§ **TASK GOAL**
Considering the entries that follow, report how many lines include the string "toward", giving the number alone.

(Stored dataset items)
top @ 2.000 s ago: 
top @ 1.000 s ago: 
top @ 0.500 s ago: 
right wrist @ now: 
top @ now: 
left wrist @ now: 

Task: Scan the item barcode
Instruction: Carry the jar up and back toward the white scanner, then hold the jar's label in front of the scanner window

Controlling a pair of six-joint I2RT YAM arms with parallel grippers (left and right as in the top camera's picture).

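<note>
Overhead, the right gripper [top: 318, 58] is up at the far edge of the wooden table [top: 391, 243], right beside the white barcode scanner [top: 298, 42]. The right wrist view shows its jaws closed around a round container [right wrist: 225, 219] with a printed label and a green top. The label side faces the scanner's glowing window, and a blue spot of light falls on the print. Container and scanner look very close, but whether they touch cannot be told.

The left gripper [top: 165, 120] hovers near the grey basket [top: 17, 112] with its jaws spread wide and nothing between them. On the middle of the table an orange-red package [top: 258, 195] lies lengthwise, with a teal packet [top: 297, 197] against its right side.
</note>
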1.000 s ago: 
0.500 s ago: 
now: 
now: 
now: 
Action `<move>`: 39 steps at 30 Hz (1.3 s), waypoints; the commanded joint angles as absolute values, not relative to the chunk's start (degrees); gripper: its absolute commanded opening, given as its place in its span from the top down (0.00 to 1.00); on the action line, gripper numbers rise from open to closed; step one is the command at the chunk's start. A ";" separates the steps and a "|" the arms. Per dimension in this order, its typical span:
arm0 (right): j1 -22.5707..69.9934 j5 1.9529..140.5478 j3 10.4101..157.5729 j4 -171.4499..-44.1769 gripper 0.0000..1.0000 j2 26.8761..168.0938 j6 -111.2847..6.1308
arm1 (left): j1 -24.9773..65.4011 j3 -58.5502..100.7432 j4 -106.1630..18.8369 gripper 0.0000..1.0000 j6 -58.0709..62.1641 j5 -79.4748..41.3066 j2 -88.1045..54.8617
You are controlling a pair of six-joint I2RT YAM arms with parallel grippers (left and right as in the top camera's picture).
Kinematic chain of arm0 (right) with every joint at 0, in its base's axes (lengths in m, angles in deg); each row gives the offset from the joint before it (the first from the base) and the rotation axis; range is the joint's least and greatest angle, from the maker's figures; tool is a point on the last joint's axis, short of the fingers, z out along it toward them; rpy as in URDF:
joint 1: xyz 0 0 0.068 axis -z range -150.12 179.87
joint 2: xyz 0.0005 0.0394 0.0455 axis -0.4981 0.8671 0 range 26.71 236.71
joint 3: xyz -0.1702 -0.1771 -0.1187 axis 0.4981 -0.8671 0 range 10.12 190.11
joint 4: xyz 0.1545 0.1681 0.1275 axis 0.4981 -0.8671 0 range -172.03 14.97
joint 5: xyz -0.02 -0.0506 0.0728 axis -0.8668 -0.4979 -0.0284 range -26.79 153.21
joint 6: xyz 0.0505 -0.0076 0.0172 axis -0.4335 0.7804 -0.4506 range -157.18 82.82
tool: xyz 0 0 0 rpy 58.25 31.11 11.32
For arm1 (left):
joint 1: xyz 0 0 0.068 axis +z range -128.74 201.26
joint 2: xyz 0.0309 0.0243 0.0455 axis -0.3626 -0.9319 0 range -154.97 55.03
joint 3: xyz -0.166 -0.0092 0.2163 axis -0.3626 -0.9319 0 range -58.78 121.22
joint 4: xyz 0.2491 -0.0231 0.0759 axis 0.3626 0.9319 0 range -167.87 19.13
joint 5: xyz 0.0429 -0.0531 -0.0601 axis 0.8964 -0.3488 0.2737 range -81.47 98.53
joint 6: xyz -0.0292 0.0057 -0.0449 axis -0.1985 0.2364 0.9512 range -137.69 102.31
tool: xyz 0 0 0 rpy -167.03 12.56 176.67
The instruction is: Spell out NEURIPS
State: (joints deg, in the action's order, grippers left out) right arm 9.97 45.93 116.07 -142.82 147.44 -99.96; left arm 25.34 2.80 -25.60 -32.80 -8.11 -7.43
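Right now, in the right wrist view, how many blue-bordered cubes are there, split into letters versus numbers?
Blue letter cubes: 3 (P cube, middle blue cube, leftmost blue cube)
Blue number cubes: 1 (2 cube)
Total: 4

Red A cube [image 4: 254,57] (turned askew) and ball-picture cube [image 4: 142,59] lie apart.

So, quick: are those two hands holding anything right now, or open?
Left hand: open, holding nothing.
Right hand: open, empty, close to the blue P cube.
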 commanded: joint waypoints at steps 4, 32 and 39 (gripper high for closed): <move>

§ **OUTPUT BELOW**
2